### Exercise directions
Every line of the material below that holds the string "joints" should be copied.

### Data
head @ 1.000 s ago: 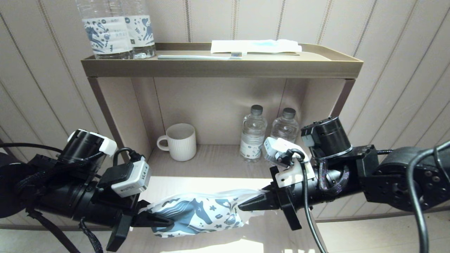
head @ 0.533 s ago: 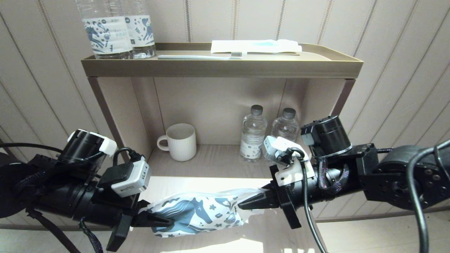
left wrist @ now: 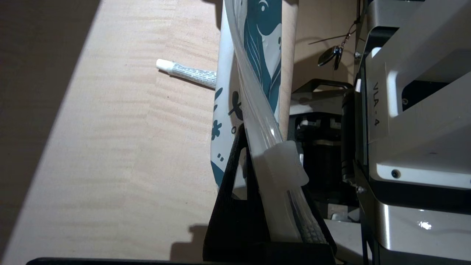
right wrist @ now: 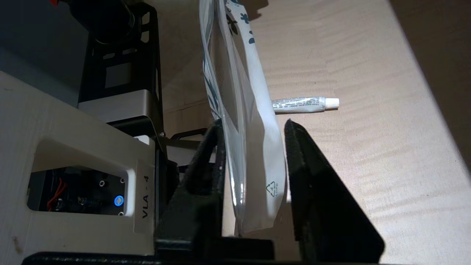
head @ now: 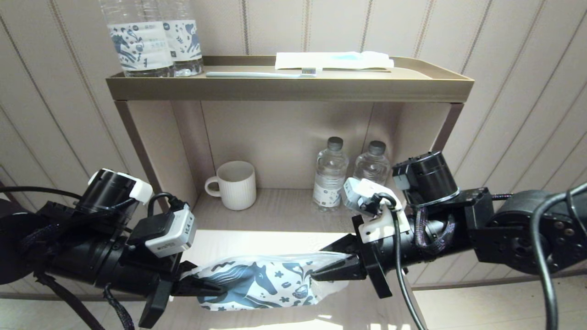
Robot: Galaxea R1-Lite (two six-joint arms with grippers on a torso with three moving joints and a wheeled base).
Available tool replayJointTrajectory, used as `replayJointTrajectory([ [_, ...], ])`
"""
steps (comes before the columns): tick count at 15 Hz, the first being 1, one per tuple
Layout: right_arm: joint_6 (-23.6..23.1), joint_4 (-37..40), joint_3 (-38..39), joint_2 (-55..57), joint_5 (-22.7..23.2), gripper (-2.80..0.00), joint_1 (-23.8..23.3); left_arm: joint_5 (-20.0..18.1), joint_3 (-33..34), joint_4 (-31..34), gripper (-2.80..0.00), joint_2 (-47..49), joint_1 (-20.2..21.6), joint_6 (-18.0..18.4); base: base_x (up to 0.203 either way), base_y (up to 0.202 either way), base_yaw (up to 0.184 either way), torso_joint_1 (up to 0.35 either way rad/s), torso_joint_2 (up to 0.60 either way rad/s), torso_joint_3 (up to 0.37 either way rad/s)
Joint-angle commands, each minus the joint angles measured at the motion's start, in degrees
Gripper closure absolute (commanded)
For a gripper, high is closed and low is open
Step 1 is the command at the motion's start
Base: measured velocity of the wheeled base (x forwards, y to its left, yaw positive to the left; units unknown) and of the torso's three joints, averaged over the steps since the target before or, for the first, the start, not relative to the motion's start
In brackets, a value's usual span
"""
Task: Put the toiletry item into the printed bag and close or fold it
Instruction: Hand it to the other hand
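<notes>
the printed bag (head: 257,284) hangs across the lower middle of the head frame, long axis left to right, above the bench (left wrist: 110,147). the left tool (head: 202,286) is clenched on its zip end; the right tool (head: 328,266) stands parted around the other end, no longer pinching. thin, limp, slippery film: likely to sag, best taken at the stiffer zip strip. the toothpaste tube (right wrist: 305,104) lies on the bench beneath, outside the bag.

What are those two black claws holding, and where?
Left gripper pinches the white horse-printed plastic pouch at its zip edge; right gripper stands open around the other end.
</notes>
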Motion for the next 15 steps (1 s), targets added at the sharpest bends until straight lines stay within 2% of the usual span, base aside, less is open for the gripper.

### Solution for this problem
Robot: Galaxea R1-Lite (two six-joint arms with grippers on a torso with three moving joints and a wheeled base).
Base: measured velocity of the wheeled base (x forwards, y to its left, yaw positive to the left; units unknown) and of the torso's three joints, averaged over the steps since the target before or, for the first, the start, not relative to the motion's start

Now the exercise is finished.